Prefeitura perdoa dívidas e garante isenção permanente para blocos afro e indígenas em Salvador

Medida beneficia 106 entidades culturais e reforça compromisso com a preservação das tradições do Carnaval da capital baiana.

Salvador
Prefeitura perdoa dívidas e garante isenção permanente para blocos afro e indígenas em Salvador
Fotos: Alfredo Filho / Secom PMS

A Prefeitura de Salvador anunciou uma medida histórica para o fortalecimento da cultura popular: a remissão de dívidas e a concessão de isenção permanente de tributos para blocos e entidades culturais de matriz africana, indígena e outros grupos tradicionais sem fins lucrativos. A iniciativa, conduzida pela Secretaria Municipal da Fazenda (Sefaz), reafirma o compromisso da gestão com a valorização das raízes que sustentam o Carnaval da capital baiana.

Ao todo, 106 entidades cadastradas serão contempladas. Os benefícios abrangem o Imposto Sobre Serviços de Qualquer Natureza (ISS), além das taxas de Fiscalização do Funcionamento (TFF) e de Licença de Localização (TLL). O valor total dos débitos que serão perdoados chega a aproximadamente R$ 1,19 milhão.

A relação definitiva das entidades aptas será fornecida pela Secretaria Municipal de Cultura e Turismo (Saltur), que repassará os dados à Sefaz para a aplicação automática dos benefícios. As instituições que tiverem dúvidas sobre o enquadramento poderão buscar orientação diretamente junto à Saltur.

Segundo a secretária municipal da Fazenda, Giovanna Victer, a ação ultrapassa o aspecto fiscal e simboliza um reconhecimento institucional à importância dessas agremiações. “Esta iniciativa vai muito além da área tributária. É um gesto de respeito e valorização da cultura que constrói a identidade do Carnaval de Salvador. Ao aliviar essas dívidas, garantimos que essas entidades continuem levando suas cores, ritmos e histórias para as ruas”, afirmou.

A medida é aplicada pela terceira vez pela gestão municipal. A primeira edição ocorreu em 2023, após forte impacto financeiro sofrido pelas entidades durante a pandemia da Covid-19. Desde então, a iniciativa vem sendo considerada fundamental para a sobrevivência de diversos grupos tradicionais.
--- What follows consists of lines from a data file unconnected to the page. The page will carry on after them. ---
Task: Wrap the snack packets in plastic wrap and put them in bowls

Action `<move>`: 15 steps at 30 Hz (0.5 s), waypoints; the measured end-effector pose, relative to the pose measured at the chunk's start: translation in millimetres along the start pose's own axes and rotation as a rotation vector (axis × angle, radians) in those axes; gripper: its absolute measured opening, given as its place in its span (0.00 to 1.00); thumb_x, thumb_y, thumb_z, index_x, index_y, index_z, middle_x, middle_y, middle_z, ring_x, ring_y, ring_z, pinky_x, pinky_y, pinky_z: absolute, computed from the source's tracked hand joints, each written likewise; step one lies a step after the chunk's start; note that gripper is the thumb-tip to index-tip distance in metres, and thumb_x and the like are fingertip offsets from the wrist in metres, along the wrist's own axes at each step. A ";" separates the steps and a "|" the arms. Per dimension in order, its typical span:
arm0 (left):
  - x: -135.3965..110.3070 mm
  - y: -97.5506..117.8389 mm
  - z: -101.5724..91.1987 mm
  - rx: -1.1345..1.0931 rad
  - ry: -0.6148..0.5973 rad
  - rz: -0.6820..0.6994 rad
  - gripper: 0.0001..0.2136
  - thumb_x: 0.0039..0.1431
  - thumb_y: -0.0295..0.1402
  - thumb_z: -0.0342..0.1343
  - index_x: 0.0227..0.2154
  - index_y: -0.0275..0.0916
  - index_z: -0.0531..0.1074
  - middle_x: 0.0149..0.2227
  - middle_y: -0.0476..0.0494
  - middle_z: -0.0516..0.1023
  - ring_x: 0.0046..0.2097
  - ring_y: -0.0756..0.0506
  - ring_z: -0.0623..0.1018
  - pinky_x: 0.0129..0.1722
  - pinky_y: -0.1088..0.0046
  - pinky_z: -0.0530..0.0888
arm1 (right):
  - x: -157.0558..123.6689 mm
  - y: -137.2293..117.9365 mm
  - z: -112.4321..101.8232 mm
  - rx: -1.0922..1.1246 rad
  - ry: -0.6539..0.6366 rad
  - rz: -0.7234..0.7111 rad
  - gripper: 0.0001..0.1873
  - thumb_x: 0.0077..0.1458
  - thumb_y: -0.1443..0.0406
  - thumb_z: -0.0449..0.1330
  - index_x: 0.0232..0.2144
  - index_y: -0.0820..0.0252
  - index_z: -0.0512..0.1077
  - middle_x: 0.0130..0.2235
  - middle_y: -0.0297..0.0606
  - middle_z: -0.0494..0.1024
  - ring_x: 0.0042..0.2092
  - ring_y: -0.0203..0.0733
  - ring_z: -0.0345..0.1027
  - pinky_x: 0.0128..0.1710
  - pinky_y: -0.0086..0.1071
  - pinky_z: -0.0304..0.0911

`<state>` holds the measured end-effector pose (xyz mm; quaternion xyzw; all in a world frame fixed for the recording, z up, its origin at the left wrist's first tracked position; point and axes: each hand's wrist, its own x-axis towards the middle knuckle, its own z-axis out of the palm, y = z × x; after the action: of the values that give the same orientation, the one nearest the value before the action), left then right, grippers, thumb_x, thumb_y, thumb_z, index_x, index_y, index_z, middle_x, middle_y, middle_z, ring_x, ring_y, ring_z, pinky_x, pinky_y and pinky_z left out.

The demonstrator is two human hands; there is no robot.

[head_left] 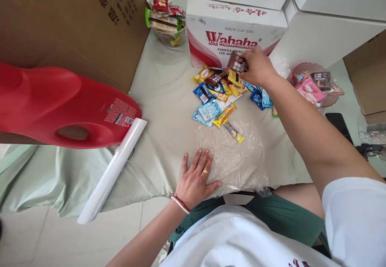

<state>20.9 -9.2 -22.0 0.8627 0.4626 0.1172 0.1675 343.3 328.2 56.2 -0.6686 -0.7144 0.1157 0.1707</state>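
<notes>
My right hand [257,68] is closed on a dark brown snack packet [237,62], lifted just over a heap of wrapped snacks [215,82] in front of the Wahaha carton. Blue, yellow and brown wrappers make up the heap. Nearer to me lie light-blue packets [208,112] and a yellow snack bar [224,115]. More blue packets [261,98] lie below my right wrist. My left hand [196,174] rests flat with fingers spread on the cloth, beside a clear plastic bag [238,158], and holds nothing.
A red plastic jug [75,106] and a white roll [113,170] occupy the left side. Behind stand the Wahaha carton [235,29] and a snack-filled clear bowl [167,37]. At right are a pinkish bowl [328,98] of snacks and a black phone [339,124].
</notes>
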 end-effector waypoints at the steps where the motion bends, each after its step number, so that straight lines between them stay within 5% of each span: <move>1: -0.1 0.0 -0.1 0.001 0.000 0.000 0.40 0.65 0.58 0.55 0.73 0.42 0.58 0.73 0.33 0.61 0.74 0.31 0.60 0.75 0.44 0.33 | 11.5 -15.0 5.2 -0.015 -0.038 -0.064 0.21 0.62 0.59 0.68 0.53 0.65 0.75 0.59 0.48 0.70 0.63 0.61 0.64 0.66 0.52 0.62; 5: 0.1 0.2 -1.0 0.013 -0.003 -0.008 0.40 0.65 0.60 0.54 0.72 0.42 0.59 0.72 0.33 0.62 0.74 0.31 0.61 0.75 0.46 0.31 | 44.6 -63.2 37.4 -0.073 -0.273 -0.242 0.16 0.67 0.64 0.62 0.52 0.70 0.76 0.56 0.44 0.75 0.63 0.58 0.66 0.65 0.54 0.60; 8: 0.4 0.3 -1.5 0.020 -0.006 -0.007 0.41 0.64 0.62 0.53 0.72 0.41 0.60 0.72 0.33 0.63 0.74 0.32 0.61 0.75 0.47 0.29 | 53.3 -76.2 54.7 -0.246 -0.399 -0.332 0.20 0.70 0.63 0.57 0.56 0.72 0.75 0.56 0.45 0.75 0.62 0.61 0.67 0.61 0.55 0.61; 15: 0.1 -0.7 0.6 0.061 0.025 0.008 0.43 0.64 0.65 0.49 0.71 0.40 0.61 0.72 0.34 0.64 0.74 0.33 0.62 0.75 0.47 0.32 | 30.2 -75.5 54.7 -0.518 -0.346 -0.385 0.25 0.61 0.61 0.63 0.56 0.73 0.74 0.58 0.60 0.75 0.57 0.63 0.72 0.55 0.48 0.67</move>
<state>20.6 -8.9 -22.9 0.8677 0.4647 0.1143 0.1349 250.9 355.7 38.6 -0.5133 -0.8512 0.0082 -0.1090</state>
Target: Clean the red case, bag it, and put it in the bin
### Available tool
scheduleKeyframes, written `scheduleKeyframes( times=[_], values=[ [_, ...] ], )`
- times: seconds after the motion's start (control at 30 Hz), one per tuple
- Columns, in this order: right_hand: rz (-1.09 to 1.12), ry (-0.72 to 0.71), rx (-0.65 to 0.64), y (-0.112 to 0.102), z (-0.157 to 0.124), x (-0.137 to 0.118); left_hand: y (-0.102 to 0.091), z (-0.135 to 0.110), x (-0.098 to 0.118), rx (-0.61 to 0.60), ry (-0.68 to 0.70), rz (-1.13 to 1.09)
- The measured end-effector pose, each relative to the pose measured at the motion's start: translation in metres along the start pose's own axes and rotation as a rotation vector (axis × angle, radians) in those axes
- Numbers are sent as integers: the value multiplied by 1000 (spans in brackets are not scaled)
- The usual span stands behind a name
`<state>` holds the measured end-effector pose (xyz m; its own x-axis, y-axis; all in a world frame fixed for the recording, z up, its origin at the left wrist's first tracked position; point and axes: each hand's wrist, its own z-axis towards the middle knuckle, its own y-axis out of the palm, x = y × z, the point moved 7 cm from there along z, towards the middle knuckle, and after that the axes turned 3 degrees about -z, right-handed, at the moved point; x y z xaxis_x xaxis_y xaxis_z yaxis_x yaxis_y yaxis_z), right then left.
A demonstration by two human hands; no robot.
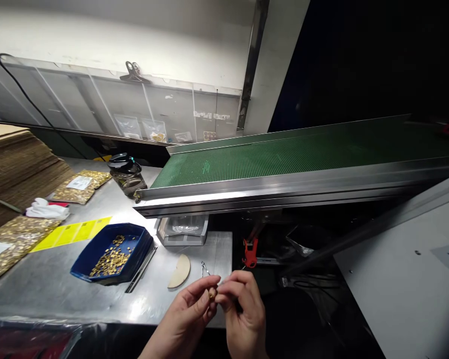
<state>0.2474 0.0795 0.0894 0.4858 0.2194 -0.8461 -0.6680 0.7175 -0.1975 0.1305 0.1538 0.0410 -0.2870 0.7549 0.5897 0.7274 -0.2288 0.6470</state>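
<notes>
Close to the front right corner of the metal table, my left hand (192,311) pinches a small brass-coloured part (211,295) between thumb and fingers. My right hand (245,309) meets it there with its fingertips pressed together; what they hold, if anything, is too small to make out. Just behind my hands lies a small thin metal tool (205,268), partly hidden. To the left of it is a pale half-round piece (179,271). A blue bin (144,244) farther left holds many small brass parts (112,260).
A thin metal bar (142,269) lies beside the bin. Behind stand a grey tray (183,243), a dark-lidded jar (126,174) and a sloping green conveyor (247,159). Bags of gold-coloured parts (30,232), a yellow sheet (73,233) and stacked cardboard (18,169) are at left.
</notes>
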Motion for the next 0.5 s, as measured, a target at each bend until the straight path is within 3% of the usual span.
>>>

Além dos blocos afro e indígenas, a lei contempla também blocos de travestidos, samba, reggae, percussão e blocos infantis, desde que sejam legalmente constituídos como associações sem fins lucrativos. O objetivo é assegurar que diferentes expressões culturais continuem ocupando espaço no Carnaval e no calendário cultural da cidade.

Para a secretária municipal da Reparação (Semur), Isaura Genoveva Neta, a ação representa também uma política de reparação histórica. “Essa iniciativa contribui para o enfrentamento do racismo sistêmico que dificulta a permanência dessas instituições. Estamos falando de preservar patrimônios imateriais que geram emprego, renda, autoestima e pertencimento”, destacou.

A gestora reforçou ainda que a regularização fiscal garante não apenas a continuidade das atividades, mas também o fortalecimento da economia criativa e do turismo cultural, setores fundamentais para Salvador.

A Prefeitura ressalta que o Carnaval é mais do que uma festa: é uma expressão viva da diversidade cultural, da resistência e da identidade do povo baiano. Ao assegurar condições mais justas para as entidades tradicionais, o poder público contribui para que o evento continue sendo reconhecido internacionalmente como um dos maiores símbolos culturais do Brasil.

Com a remissão das dívidas e a isenção permanente, Salvador reafirma seu papel como guardiã das manifestações populares, garantindo que a herança africana, indígena e periférica siga pulsando nas ruas, nos tambores e na memória coletiva da cidade.